Assignment: Please reproduce the full listing exactly, with nothing added.

Given information:
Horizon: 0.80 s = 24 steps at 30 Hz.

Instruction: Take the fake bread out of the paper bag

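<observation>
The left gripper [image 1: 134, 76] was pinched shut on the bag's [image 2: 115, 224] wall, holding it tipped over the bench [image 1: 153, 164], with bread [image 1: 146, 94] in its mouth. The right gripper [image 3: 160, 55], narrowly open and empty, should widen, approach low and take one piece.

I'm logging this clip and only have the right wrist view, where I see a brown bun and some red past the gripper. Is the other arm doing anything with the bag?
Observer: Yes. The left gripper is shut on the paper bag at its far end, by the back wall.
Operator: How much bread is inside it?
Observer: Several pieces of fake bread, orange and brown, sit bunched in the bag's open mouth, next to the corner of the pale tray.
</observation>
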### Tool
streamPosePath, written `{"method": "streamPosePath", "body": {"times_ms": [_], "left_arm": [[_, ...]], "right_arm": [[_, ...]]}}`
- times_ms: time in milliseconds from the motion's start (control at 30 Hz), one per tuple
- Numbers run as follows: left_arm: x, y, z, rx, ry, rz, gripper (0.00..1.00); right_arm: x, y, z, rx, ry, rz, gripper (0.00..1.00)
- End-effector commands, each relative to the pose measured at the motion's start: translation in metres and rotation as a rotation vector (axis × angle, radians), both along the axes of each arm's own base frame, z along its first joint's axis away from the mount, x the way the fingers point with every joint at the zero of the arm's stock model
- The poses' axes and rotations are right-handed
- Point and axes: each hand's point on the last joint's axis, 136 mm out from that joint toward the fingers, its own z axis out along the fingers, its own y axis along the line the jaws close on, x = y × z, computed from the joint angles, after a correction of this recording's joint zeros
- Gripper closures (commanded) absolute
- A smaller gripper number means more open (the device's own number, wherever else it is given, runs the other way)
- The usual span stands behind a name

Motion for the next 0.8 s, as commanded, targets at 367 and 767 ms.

Task answer:
Horizon: 0.80 s = 24 steps at 30 Hz.

Instruction: Take the fake bread out of the paper bag

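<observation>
The left gripper [image 1: 134, 76] was pinched shut on the bag's [image 2: 115, 224] wall, holding it tipped over the bench [image 1: 153, 164], with bread [image 1: 146, 94] in its mouth. The right gripper [image 3: 160, 55], narrowly open and empty, should widen, approach low and take one piece.

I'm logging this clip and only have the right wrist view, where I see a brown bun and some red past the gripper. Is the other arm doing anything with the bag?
Observer: Yes. The left gripper is shut on the paper bag at its far end, by the back wall.
Operator: How much bread is inside it?
Observer: Several pieces of fake bread, orange and brown, sit bunched in the bag's open mouth, next to the corner of the pale tray.
</observation>
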### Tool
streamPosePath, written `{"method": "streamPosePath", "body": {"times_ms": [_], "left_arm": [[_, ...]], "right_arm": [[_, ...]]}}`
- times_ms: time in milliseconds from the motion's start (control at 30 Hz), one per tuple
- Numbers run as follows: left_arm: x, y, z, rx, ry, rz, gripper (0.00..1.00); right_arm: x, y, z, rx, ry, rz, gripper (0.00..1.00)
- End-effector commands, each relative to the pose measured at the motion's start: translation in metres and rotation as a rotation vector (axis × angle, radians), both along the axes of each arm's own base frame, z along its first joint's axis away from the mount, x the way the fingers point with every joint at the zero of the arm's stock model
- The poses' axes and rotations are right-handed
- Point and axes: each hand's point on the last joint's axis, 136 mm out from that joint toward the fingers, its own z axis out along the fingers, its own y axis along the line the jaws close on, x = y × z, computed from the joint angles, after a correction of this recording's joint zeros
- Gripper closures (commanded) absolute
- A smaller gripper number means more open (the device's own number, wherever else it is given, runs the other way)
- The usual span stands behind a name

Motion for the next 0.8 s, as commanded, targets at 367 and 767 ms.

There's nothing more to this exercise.